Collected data
□ □ □

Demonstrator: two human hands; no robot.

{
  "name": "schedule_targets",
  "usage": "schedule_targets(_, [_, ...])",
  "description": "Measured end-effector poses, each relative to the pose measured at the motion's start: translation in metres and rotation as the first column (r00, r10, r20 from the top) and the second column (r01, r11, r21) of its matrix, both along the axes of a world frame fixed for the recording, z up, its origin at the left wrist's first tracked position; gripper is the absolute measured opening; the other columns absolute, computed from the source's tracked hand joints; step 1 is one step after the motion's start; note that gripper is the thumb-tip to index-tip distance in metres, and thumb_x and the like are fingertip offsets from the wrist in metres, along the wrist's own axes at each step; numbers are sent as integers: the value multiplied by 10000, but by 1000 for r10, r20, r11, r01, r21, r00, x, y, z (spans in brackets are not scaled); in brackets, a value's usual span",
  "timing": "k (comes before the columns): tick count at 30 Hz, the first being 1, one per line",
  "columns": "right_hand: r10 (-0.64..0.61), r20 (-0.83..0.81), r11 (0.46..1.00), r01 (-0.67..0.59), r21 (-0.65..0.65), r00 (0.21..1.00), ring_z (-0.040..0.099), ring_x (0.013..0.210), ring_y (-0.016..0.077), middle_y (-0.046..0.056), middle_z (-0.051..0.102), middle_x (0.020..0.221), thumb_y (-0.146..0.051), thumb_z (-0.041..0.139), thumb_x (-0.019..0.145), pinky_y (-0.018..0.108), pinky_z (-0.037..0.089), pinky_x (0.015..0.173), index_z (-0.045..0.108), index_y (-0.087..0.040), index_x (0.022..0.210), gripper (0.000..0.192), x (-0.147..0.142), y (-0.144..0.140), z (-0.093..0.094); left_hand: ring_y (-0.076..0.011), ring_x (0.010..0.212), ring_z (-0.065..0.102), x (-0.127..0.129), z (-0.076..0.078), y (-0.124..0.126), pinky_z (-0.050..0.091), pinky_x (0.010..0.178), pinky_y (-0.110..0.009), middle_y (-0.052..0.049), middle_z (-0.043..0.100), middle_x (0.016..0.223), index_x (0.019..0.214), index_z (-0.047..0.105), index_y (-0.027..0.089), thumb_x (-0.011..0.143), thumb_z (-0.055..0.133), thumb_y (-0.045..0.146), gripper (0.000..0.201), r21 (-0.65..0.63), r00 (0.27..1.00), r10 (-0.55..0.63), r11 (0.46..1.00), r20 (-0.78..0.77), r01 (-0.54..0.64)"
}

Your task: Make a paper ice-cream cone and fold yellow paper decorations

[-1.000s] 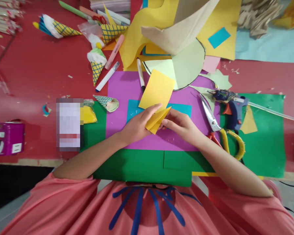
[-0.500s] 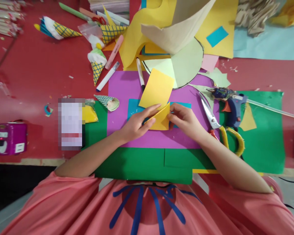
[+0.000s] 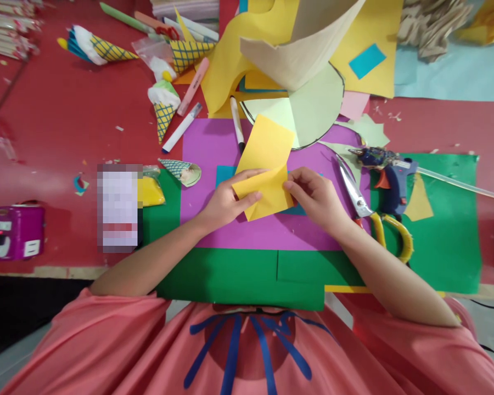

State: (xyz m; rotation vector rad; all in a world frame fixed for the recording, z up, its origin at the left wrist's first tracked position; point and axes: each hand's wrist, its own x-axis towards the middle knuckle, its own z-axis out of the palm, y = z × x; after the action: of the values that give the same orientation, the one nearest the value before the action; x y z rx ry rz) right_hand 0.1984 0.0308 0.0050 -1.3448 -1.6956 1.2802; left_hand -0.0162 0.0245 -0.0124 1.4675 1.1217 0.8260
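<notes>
My left hand (image 3: 229,201) is closed on a piece of yellow paper (image 3: 267,192), its thumb on top and the fingers behind. A crease runs across that paper. My right hand (image 3: 315,195) pinches its right edge between thumb and fingertips. Just beyond it is another yellow rectangle (image 3: 267,140); whether the two are joined I cannot tell. Blue paper (image 3: 225,174) shows beneath, partly covered by my hands, on a purple sheet (image 3: 230,236). Beyond lies a pale green paper circle (image 3: 319,104) with a black outline.
To the right are scissors with yellow-wrapped handles (image 3: 356,189) and a glue gun (image 3: 395,175) with its glue stick. Paper ice cream cones (image 3: 163,112) and markers (image 3: 181,129) lie at the upper left. A curled beige sheet (image 3: 304,60) rises at the back.
The folded yellow paper has tipped flatter, so its face now shows more broadly. My left hand has shifted slightly left; my right hand still grips the edge.
</notes>
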Motion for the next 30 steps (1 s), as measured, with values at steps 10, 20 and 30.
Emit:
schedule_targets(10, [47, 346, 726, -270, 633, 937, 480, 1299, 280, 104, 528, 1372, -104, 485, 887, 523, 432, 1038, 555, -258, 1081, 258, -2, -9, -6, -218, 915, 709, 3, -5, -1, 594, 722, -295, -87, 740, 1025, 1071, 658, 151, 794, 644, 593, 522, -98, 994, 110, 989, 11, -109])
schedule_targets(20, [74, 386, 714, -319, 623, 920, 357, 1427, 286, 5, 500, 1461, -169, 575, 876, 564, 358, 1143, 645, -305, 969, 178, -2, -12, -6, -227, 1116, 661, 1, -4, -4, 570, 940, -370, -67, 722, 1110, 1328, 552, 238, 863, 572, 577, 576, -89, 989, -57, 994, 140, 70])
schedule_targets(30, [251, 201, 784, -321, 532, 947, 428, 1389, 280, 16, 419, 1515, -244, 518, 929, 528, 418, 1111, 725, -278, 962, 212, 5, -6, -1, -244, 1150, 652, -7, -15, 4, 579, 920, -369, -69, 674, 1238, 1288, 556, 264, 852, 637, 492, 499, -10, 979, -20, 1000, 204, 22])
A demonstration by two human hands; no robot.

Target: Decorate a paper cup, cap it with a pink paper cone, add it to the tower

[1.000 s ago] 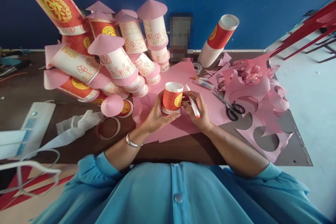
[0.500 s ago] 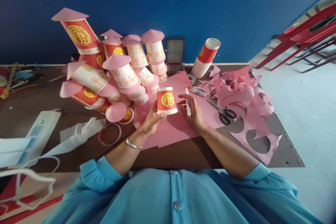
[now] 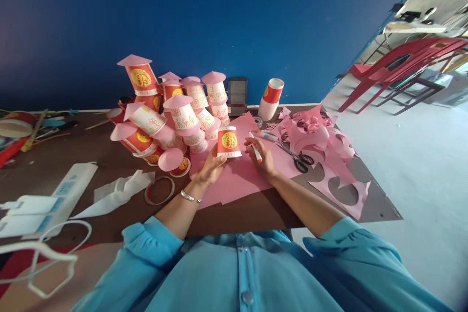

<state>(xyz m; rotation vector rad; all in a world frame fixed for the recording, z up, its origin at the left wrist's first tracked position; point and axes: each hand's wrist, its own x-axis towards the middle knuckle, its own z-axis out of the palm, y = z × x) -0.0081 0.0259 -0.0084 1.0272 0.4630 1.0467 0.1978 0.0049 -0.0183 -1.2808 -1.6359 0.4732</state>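
Observation:
My left hand is closed around the lower side of a paper cup, which is upside down and red with a gold round emblem. In my right hand is a white marker with an orange-red end, held between the fingers just right of the cup and apart from it. Under both hands lies pink paper. To the left stands a cluster of stacked paper-cup towers with pink cone roofs, several of them drawn with flowers and windows.
Black-handled scissors and pink paper scraps lie at the right. Behind them stands a stack of cups. A tape roll, white crumpled strip and power strip are at the left. A red chair stands far right.
The camera view has shifted, showing more of the chair and room at the right. The marker now leans more to the left at its top. Both hands keep their holds.

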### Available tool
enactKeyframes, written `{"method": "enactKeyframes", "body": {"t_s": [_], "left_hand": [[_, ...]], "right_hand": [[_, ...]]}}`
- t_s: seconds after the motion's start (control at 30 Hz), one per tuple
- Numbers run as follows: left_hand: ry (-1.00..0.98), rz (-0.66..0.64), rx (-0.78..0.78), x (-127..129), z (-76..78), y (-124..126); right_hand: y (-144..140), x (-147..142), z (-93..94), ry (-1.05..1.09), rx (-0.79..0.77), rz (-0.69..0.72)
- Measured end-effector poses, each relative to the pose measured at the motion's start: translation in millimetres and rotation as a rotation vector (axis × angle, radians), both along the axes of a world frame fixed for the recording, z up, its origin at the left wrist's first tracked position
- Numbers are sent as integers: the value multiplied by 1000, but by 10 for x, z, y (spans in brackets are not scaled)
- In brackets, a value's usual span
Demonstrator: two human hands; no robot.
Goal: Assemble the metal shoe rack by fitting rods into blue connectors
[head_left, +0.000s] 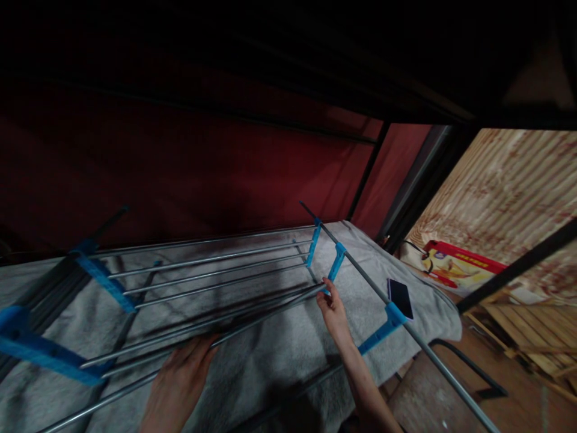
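- Nothing you can actually read in this view.
- Red and yellow package (453, 264), on the floor to your right: there's a strip of white print along its red top edge, but it's too small and blurred to make out.
- Phone (400, 297): dark screen, shows no characters.

Folded metal drying rack (216, 282) with blue plastic joints, lying flat across a grey blanket
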State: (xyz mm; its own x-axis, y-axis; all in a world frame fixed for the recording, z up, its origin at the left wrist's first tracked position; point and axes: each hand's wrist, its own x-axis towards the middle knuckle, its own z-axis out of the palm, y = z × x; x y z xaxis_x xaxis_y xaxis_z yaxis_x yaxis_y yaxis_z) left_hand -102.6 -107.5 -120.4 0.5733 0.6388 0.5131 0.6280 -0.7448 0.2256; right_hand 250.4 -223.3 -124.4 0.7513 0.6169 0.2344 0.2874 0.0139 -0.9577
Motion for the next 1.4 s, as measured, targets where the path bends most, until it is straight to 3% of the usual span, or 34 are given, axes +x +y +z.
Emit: {"method": "enactKeyframes", "body": {"t_s": [0.23,0.67,0.87,1.4], "left_hand": [[2,-10,-37,61,-49,-13],[-29,-41,-67,187,58,-12],[-19,10,-117,193,53,3],[-42,-25,-50,233,41,43]], "right_hand": [[69,61,86,-27,14,5],[221,193,58,-102,2,-10],[238,214,82,-123,-12,-16],[280,238,219,-132,-19,-19]]}}
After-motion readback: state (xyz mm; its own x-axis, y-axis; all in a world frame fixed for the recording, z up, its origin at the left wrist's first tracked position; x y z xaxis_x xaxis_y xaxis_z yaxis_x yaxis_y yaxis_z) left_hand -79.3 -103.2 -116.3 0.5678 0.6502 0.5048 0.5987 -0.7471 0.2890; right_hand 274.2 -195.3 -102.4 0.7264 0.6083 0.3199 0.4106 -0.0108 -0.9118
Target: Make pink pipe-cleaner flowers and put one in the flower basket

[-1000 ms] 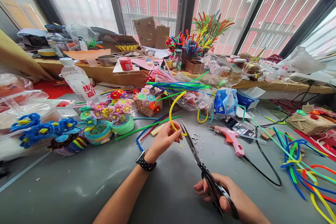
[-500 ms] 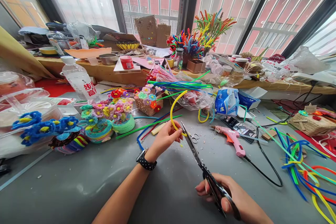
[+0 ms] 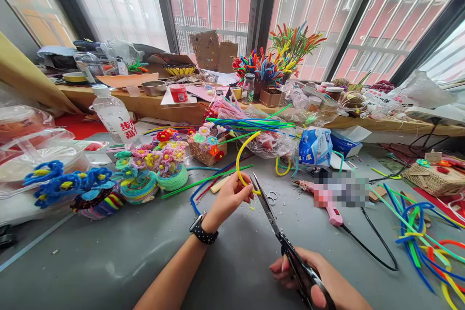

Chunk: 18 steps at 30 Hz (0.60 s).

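A curved yellow pipe cleaner [image 3: 239, 160] is pinched in my left hand [image 3: 230, 198], which wears a black watch on its wrist. The long part arches upward, and a short end pokes out to the right of my fingertips. Black-handled scissors [image 3: 276, 233] are held by my right hand [image 3: 319, 273], with fingers through the handles. Their blades point up and away, slightly parted, right at the short yellow end; whether they touch it I cannot tell. Behind the blades, small silver scissors [image 3: 271, 197] lie on the grey table [image 3: 232, 261] among tiny scraps.
Pipe-cleaner flower pots [image 3: 172, 177] and blue flowers [image 3: 69, 181] stand at left. A pink glue gun [image 3: 334, 215] with a black cord lies at right, partly under a pixelated patch. Loose pipe cleaners [image 3: 417, 225] tangle at far right; a bottle [image 3: 114, 116] stands behind.
The camera view has tilted a little, so the scene sits slightly lower. The scissors and the yellow pipe cleaner keep nearly the same position relative to each other.
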Motion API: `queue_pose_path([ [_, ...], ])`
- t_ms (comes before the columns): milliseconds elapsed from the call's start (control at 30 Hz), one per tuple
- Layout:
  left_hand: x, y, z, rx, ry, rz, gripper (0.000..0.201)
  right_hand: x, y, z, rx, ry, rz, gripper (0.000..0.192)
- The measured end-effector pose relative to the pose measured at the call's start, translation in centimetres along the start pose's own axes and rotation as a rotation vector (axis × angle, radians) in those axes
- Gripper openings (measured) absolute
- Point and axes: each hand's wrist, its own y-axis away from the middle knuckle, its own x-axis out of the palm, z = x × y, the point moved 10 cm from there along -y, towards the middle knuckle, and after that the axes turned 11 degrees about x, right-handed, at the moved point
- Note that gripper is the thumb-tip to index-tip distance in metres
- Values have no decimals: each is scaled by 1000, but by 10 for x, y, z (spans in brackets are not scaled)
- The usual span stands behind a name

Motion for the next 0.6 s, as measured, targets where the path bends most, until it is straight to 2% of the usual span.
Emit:
queue_pose_path([
  [600,3,0,1,11,10,10,16,0,2,1,-6,-102,4,74],
])
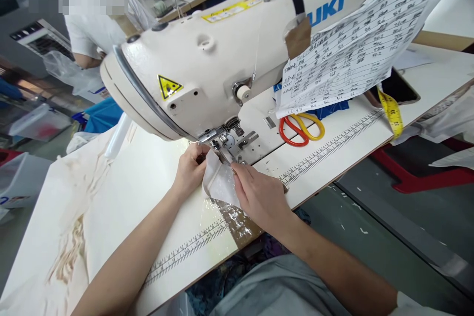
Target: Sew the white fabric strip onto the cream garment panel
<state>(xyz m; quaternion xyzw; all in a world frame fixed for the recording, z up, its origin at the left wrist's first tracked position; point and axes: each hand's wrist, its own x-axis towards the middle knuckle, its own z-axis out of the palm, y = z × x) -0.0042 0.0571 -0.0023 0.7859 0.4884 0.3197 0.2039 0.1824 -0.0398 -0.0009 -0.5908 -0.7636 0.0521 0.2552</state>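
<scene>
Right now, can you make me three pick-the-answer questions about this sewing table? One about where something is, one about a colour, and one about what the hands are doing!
1. Where are the scissors?
A. under the paper sheet
B. on the floor
C. in a hand

2. What colour is the tape measure?
A. blue
B. yellow
C. green

3. What are the left hand and right hand doing?
A. resting apart
B. holding the white cloth at the needle
C. cutting paper

Answers: A, the handles peek out below the sheet; B, it hangs bright yellow off the table; B, both hands touch the cloth by the sewing machine.
</scene>
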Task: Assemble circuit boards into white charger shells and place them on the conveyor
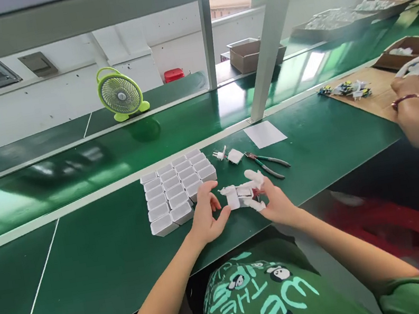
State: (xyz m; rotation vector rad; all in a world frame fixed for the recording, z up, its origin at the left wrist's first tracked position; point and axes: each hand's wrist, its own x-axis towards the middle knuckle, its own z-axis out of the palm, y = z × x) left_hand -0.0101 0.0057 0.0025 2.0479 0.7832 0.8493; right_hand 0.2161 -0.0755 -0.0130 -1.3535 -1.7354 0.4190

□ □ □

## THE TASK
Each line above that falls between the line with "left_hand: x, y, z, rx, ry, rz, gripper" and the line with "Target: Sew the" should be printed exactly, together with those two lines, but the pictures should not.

## WRITTEN REPLY
  left_hand: x, y, z, rx, ry, rz, gripper (0.000..0.201)
  right_hand: x, y, z, rx, ry, rz, gripper (0.000..0.192)
- The measured end-effector pose relative to the pose measured at the call's start, translation in centimetres along the start pose's own axes and rotation as a rotation vector (axis × angle, radians) in those axes
- Gripper openings (measured) absolute
- Point and axes: each hand's wrist, its own y-axis away from the middle knuckle, its own x-axis out of the palm, z = x × y, the point moved 10 cm from there along -y, towards the middle knuckle, and after that the axes turned 11 degrees about x, right-handed, at the moved point
- Note that gripper is the thumb-tip to index-tip distance in metres
- Values have no decimals: each is scaled by 1000, but by 10 for x, y, z (spans in brackets are not scaled)
- The usual span stands behind a name

Motion for the next 0.6 s, as measured, targets where the path bends most, until it is straight to 2% of the usual span.
Emit:
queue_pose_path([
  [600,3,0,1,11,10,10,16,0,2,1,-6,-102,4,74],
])
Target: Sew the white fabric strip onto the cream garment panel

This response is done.